West received a one-year suspended imposition sentence, meaning he doesn’t have to serve any time and may not even have a conviction on his record so long as he does well on parole. He had to pay $50 plus the cost of detaining the animal and shipping it to a wolf facility Outside.
As for Schuster and his wife, Gail Schuster, troopers have not filed any charges against them for owning wolves or wolf hybrids. Thursday’s action was just to get DNA samples from the animals, which troopers and Alaska Department of Fish and Game tranquilized to complete the procedure.

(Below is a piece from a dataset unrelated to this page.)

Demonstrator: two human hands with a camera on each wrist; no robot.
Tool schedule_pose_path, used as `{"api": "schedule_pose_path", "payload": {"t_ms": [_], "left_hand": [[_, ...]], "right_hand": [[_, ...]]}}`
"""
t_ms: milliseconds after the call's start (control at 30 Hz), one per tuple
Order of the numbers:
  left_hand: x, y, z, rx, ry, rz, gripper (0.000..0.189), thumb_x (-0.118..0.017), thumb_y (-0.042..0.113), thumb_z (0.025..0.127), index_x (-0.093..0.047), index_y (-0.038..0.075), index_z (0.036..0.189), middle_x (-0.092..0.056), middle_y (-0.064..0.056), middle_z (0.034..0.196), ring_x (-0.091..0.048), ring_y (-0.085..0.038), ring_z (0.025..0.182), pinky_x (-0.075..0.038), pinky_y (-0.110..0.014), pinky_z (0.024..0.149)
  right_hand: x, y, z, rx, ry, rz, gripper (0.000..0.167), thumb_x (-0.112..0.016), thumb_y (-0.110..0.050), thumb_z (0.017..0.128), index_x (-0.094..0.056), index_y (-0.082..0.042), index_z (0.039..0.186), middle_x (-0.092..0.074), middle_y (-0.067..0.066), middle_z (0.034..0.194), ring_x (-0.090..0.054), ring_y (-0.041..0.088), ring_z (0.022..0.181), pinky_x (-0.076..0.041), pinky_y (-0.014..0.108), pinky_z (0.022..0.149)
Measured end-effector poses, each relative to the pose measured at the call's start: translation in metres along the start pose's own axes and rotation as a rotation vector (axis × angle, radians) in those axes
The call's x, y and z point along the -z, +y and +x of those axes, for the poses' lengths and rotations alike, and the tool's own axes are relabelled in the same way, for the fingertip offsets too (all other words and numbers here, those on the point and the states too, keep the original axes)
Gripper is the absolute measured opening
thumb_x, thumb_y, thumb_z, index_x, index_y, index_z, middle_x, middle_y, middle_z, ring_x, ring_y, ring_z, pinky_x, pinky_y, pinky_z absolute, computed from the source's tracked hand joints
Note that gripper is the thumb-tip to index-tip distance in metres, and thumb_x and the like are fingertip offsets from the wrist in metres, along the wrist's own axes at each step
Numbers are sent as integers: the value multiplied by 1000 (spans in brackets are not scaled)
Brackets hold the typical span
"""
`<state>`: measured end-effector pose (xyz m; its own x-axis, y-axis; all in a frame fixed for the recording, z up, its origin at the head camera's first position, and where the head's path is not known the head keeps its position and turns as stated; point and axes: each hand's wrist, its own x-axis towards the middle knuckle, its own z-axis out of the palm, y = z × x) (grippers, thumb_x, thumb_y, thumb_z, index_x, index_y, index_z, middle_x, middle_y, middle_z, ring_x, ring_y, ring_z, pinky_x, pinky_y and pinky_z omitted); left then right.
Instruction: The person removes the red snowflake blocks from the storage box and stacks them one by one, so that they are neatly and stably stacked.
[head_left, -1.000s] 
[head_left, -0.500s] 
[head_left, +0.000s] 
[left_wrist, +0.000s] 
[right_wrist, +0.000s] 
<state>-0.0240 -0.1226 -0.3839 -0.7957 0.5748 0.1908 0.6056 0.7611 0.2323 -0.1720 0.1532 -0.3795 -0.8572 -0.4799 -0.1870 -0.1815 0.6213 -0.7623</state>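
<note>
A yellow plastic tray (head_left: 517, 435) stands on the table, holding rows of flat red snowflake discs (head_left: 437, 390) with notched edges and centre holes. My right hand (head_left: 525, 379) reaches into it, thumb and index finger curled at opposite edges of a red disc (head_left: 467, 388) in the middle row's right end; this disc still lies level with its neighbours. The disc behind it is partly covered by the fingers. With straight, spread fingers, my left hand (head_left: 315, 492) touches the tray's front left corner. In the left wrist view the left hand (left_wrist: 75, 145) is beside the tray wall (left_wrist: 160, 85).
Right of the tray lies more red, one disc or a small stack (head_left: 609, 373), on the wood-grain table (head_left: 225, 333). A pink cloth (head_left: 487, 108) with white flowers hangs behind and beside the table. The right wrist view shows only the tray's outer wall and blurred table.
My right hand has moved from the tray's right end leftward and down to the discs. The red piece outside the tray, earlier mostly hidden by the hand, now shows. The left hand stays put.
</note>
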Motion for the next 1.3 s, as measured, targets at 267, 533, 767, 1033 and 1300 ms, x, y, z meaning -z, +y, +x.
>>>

Trooper spokeswoman Megan Peters said that even though the animals may look like wolves, troopers have to be certain before they can proceed.
Schuster has said he doesn’t believe there is such a thing as a pure wolf or a pure dog, for that matter. He said the gene pools have mixed so much that to call an animal a wolf and another a dog is an arbitrary distinction. All dogs and all wolves, in Schuster’s view, are wolf hybrids.
Peters said at the time that although the possession of the animals without a permit has been illegal for years, the law has been unenforceable since DNA tests couldn’t distinguish well enough between wolves, wolf hybrids and dogs.
A state Fish and Game spokeswoman said the Schuster case could set a precedent in Alaska for how the state will handle such cases.